# [SOLVED] Nvidia - Video Cards

## Joseph_sys

I have a question with regards to video cards.

Currently I have in one of my box Nvidia "Geforce 8600 GT" card (with only 256Mb or RAM, if I'm not mistaken) and the fonts on the display are very crisp and "thin" which I like it.

But in my new box I just got is Radeon: Ausus EAH6770 DC SL 2DI1GD5 card (with 1GB or RAM) and the fonts on the screen are very thick in comparison to Nvidia.   

Ps. I have a lot of problems with this card as well, so I suggest you folks to stay away from this card.

What the thickness of the fonts depend on?  Both my computers have the same configurations and the thickness of the fonts are especially visible in email client.
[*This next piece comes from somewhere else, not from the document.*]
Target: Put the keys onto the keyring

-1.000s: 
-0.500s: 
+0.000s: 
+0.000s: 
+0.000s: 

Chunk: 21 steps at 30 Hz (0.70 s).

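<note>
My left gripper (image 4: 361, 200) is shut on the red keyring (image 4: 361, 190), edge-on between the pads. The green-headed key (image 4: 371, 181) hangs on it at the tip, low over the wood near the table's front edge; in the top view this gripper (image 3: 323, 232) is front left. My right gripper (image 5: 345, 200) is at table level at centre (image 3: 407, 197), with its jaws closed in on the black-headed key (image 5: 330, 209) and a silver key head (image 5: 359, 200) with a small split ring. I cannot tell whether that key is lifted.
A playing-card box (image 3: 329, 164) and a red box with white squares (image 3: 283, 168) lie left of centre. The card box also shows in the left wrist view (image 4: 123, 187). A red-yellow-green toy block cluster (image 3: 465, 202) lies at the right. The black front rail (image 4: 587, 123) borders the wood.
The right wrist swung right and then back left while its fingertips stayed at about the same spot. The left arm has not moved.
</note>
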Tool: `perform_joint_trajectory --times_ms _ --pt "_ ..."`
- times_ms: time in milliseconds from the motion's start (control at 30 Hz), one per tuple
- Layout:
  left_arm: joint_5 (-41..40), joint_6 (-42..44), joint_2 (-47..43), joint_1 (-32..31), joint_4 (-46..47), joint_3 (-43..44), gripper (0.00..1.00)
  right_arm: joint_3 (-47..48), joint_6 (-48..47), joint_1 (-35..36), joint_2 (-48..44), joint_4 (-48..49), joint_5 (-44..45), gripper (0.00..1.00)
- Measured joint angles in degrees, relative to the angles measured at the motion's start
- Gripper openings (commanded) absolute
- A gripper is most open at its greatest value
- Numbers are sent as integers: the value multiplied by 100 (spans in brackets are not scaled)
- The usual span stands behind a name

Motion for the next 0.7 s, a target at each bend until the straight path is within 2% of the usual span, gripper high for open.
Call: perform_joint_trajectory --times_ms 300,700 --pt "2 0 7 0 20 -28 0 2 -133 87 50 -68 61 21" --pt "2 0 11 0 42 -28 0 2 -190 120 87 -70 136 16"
What Nvidia card would you fold recommend?Last edited by Joseph_sys on Mon Dec 26, 2011 7:00 am; edited 1 time in total

----------

## Hu

Do you have all the same font packages installed on both?  I have found both nVidia and Radeon cards to produce very usable displays with their respective open drivers.

----------

## palmer

On my system, enabling anti-aliasing makes the fonts thicker and enabling sub-pixel rendering makes the fonts thinner (back to about as thick as they were originally, just better looking).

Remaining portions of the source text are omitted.